= Task to carry out =
Exactly the lines below from the one with "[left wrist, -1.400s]" up to and including the one with "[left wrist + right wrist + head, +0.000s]" make up the answer, with nothing else added.

= Data excerpt =
====

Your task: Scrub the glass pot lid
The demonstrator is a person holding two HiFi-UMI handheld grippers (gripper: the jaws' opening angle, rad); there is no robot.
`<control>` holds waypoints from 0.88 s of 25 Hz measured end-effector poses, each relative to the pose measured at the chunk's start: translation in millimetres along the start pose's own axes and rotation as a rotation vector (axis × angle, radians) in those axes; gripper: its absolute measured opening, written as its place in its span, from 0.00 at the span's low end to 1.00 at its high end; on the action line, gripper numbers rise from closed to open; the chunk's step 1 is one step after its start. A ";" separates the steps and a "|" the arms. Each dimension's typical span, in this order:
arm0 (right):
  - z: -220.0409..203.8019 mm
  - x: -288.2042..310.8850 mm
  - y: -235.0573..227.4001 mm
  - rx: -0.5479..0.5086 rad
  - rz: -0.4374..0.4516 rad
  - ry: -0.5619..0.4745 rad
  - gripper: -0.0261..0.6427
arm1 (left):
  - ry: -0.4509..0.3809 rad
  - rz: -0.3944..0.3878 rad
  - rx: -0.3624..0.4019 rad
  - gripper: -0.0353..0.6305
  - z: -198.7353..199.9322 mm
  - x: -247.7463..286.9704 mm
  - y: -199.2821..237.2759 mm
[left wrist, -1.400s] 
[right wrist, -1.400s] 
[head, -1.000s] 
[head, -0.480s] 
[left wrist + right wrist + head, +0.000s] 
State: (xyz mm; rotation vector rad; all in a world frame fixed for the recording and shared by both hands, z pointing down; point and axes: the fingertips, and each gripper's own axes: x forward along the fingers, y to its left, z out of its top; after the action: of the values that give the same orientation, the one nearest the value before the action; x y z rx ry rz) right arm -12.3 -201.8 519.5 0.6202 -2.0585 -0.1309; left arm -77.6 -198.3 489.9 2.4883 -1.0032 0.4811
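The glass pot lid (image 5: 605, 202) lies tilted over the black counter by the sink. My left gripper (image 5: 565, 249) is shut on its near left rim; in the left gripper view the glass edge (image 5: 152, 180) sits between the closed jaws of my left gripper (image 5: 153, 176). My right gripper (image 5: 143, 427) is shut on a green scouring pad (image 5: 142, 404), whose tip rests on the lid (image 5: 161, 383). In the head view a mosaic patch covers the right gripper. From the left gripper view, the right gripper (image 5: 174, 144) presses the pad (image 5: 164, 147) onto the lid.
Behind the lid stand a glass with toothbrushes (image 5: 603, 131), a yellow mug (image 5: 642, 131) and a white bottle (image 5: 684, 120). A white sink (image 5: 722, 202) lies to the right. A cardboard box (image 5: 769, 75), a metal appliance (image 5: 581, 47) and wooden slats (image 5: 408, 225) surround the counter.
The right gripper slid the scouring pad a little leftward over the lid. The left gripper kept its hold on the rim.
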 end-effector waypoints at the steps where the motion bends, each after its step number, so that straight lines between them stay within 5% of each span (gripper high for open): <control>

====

= Finished exercise =
[left wrist, -1.400s] 
[right wrist, -1.400s] 
[head, -1.000s] 
[head, -0.480s] 
[left wrist + right wrist + head, +0.000s] 

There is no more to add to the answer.